Conad: cresce il fatturato, in aumento anche soci e addetti 

di Lara Loreti

L’azienda punta sul risparmio nella spesa per le famiglie e qualità con la campagna di prezzi calmierati sui beni di prima necessità

FIRENZE. La crisi non dà tregua ma il fatturato Conad cresce, anche se di poco: il 2016 fa registrare un + 1,6 per cento rispetto all’anno precedente – che per Conad Tirreno sale a 1,7% – con 12.4 miliardi di euro di fatturato nella rete vendite nei suoi 3.169 negozi (114 in più del 2015), molti dei quali sono stati ristrutturati e ampliati. La quota mercato resta stabile e si attesta al 12%, ma cresce lievemente nel canale dei supermercati, dove raggiunge il 20.7% (nel 2015 era ferma al 20.1).

Risparmio e qualità: questa la filosofia nei numerosi punti vendita, divisi tra 25 ipermercati, 205 superstore, 1.077 Conad, 970 Conad City, 493 Margherita, 15 Sapori&Dintorni, 215 discount Todis e altre 169 insegne. A cui si aggiungono 108 parafarmacie, 36 distributori di carburante, 19 ottici e 12 cremerie. La novità 2016 sono però 14 petstore, con l’obiettivo di arrivare a 100 punti vendita nel 2018. In aumento anche i soci, 2.713, più 40 rispetto al 2015, e 51.509 addetti (+3.225). Numeri che inorgogliscono l’amministratore delegato Francesco Pugliese che punta a un 2017 di moderato ottimismo: obiettivi aziendali ambiziosi, basati soprattutto sulla qualità, e più fiducia nel futuro da parte delle famiglie, anche se le previsioni Istat non sono tutte rose e fiori.

Ma Conad in questo senso ha un asso nella manica: più risparmio nella spesa grazie alla campagna “Bassi&Fissi”, cioè prezzi calmierati sui beni di prima necessità (latte, caffè, burro, pannolini e così via). Su 379 prodotti c’è stato un ribasso medio pari al 26.9%. E la convenienza Conad nel 2016 ha permesso un risparmio di 686 milioni. Questo per far fronte alle difficoltà del quotidiano: basti dire che la povertà assoluta in Italia riguarda circa l’1.6 milioni di famiglie, pari al 6.1% di quelle residenti. «Vogliamo difendere il potere di acquisto delle famiglie – dicono da Conad – tutelando la qualità». Non a caso, evidenziano dall’azienda, Conad ha la notorietà totale più elevata in Italia tra i grandi gruppi di supermercati.
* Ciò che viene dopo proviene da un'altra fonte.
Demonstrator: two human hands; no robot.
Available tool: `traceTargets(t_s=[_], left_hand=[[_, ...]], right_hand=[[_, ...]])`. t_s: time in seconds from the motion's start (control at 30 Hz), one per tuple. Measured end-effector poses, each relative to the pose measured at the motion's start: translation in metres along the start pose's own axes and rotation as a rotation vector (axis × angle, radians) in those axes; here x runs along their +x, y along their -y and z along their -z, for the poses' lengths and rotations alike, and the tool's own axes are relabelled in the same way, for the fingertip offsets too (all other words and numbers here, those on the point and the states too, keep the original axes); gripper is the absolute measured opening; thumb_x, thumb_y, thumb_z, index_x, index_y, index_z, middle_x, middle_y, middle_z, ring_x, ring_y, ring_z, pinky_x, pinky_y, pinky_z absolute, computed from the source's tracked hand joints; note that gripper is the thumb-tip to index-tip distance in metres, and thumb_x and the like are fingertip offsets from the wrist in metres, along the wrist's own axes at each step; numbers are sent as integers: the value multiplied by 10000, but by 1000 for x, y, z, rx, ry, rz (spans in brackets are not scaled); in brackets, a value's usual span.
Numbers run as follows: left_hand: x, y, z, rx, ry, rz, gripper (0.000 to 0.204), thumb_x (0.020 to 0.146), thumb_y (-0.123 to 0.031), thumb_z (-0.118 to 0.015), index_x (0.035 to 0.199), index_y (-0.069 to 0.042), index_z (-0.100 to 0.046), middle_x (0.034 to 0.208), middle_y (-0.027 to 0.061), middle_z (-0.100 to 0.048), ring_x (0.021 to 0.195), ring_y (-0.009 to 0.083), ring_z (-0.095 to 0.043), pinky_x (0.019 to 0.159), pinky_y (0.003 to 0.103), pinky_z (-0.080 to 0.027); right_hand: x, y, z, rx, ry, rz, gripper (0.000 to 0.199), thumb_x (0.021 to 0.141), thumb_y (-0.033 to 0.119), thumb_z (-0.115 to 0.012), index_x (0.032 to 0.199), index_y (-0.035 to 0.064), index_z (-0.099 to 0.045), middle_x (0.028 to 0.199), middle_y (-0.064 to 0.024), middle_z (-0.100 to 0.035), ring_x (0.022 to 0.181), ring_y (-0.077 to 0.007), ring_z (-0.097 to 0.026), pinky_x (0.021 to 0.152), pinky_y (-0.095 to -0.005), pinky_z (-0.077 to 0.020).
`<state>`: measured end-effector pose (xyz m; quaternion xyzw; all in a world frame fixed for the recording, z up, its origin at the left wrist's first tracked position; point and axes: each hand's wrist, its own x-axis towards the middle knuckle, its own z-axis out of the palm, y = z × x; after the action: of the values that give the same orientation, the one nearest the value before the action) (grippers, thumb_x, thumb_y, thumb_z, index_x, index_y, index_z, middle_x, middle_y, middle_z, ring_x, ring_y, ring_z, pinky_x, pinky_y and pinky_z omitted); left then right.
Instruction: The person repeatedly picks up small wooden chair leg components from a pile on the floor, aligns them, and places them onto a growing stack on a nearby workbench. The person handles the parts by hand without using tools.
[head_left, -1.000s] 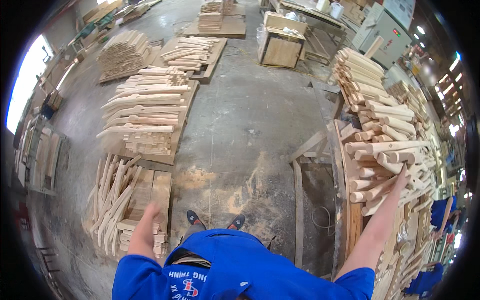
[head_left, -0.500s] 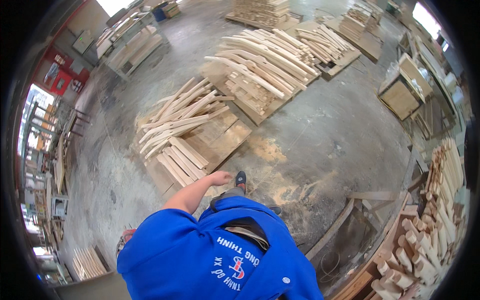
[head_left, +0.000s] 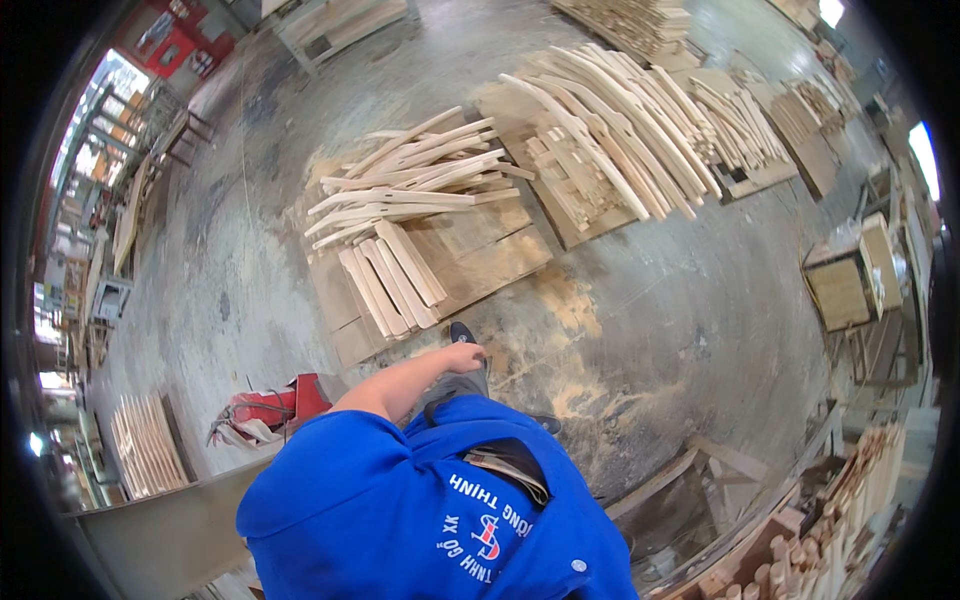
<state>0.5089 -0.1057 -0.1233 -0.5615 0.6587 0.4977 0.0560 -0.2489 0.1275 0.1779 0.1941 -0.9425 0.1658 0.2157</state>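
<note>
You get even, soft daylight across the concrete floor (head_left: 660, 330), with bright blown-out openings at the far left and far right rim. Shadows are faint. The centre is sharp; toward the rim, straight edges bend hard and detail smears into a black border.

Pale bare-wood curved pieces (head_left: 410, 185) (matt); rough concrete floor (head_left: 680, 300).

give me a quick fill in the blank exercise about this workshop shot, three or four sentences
1. The person wears a ____ shirt.
2. The left hand is empty and hangs above the ____ floor.
3. The curved wooden pieces nearest that hand lie on a flat wooden ____.
4. The machine by the person's left side is ____.

Missing words: blue; concrete; pallet; red
</note>
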Motion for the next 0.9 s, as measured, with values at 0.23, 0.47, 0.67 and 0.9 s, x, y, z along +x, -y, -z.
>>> traceTargets(t_s=[0.23,0.47,0.67,0.9], left_hand=[[-58,148,22,-253,-153,373,410,751,-288,-535,1120,-118,-592,1113,173,-595,1034,325,-563,904,386,-435],[-56,239,105,-721,-375,689,422,767,-307,-561,1141,-111,-561,964,139,-644,916,261,-608,718,401,-521],[-44,302,125,-1232,-540,784,585,781,-408,-596,1273,-151,-411,1173,120,-518,960,277,-557,670,449,-520],[39,292,126,-1761,-519,742,889,741,-442,-675,1401,-190,-135,1373,139,-319,1215,369,-347,795,534,-466]], right_hand=[[-25,247,-52,742,279,568,322,872,129,-514,1182,41,-525,1068,-86,-561,1017,-230,-521,867,-354,-433],[-337,459,-189,148,1377,801,388,772,98,-632,1150,45,-562,1027,-137,-633,935,-234,-614,795,-337,-480],[-543,627,-217,53,1655,1374,388,783,216,-610,1114,18,-577,1028,-200,-616,929,-317,-604,805,-353,-471],[-680,798,-302,123,1553,1705,465,754,281,-639,1143,39,-555,1115,-189,-565,1059,-334,-526,911,-397,-420]])
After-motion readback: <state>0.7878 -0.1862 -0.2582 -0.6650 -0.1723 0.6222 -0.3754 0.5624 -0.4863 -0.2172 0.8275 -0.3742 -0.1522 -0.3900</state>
Negli ultimi anni Conad ha puntato anche sui distributori di benzina, dislocati in larga parte in Toscana tra Gallicano (Lucca), dove è stato aperto il primo nel 2005, passando per Donoratico, Lari, Lucca, Grosseto, Altopascio, Campiglia Marittima e Prato, ultimo arrivato nel 2015. Impegno di Conad per il risparmio nelle parafarmacie, dove molti prodotti vengono scontati fino al 20% per andare incontro alle famiglie, e nei negozi di ottica (ce n’è uno anche a Grosseto). Lucca e Pistoia invece appaiono tra le mete del “Grande viaggio”, tour giunto nel 2016 alla sua seconda edizione per incontrare le persone e aprire un confronto sui problemi del territorio. L’azienda è poi impegnata nel rispetto dell’ambiente.